Concurrently upon payment of the sum set out above, title of the property shall be transferred from the joint names of the parties to the sole name of the Respondent. For clarification, title shall be transferred without the need to obtain the Applicant’s signature or consent. Title shall be vested in the Respondent’s name, in accordance with the terms of this order.
The respondent shall not encumber the property without further agreement of the parties or order of the court, apart from the refinancing required to pay the applicant’s one-half net share of the property.

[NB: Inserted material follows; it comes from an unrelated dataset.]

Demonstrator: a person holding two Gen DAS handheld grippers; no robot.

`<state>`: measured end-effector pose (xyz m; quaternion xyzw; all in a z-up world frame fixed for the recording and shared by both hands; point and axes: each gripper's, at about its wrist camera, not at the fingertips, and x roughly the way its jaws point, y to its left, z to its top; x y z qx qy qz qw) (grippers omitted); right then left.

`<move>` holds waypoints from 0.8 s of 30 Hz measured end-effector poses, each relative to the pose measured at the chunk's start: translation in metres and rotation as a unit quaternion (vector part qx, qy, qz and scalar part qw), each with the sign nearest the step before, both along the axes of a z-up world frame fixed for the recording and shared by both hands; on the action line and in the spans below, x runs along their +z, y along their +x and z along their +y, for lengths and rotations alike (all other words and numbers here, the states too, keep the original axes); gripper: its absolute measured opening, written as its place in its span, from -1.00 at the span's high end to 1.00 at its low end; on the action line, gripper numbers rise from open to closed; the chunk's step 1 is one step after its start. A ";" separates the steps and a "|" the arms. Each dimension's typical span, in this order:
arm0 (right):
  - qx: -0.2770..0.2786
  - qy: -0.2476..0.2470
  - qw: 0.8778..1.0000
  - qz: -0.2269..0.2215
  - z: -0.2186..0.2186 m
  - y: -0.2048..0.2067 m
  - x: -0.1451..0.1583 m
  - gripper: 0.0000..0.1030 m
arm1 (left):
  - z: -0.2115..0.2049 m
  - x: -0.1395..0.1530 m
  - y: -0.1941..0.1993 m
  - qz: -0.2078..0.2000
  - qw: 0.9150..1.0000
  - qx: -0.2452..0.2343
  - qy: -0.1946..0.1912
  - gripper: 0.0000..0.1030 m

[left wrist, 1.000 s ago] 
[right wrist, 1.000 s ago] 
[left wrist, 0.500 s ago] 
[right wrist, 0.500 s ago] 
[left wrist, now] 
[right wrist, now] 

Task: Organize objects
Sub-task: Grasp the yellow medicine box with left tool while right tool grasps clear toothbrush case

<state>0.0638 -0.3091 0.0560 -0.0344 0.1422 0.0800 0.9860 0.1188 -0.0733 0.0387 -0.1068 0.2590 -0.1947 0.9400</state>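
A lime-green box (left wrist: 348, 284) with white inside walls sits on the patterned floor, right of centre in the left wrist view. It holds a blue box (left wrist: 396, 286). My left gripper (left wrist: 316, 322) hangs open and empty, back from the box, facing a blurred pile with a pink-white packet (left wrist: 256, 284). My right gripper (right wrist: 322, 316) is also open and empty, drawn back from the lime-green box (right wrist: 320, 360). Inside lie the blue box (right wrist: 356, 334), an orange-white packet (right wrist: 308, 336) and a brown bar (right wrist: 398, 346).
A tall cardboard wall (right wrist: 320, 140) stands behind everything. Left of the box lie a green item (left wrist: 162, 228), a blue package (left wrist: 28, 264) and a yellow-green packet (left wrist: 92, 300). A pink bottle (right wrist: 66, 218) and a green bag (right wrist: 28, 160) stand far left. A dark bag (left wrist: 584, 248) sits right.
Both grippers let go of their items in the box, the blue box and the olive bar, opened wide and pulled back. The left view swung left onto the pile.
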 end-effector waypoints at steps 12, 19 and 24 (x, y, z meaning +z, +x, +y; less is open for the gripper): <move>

Upon payment of the amount set out in paragraph 1 above and the transfer of the property to the Respondent: a. there are no arrears of child support owing under the order of Justice Stewart, dated April 17, 2018, from the date of that order until and including February 1, 2021; b. the cost awards of Justice Goodman dated May 27, 2019 and August 4, 2019 and of this motion have been paid; c. the Applicant’s share of the shortfall in carrying costs for the property from the date of separation to end of 2018 have been paid; and d. the Applicant’s contribution to the orthodontic costs for Samir and Mubeena has been paid.
The Applicant shall pay the Respondent costs of this motion in the sum of $7,100, to be deducted from the proceeds owing by the Respondent to the Applicant for the buyout of the property, so that the total payable to the Applicant’s lawyer in trust under paragraph 1 above shall be $95,178.76.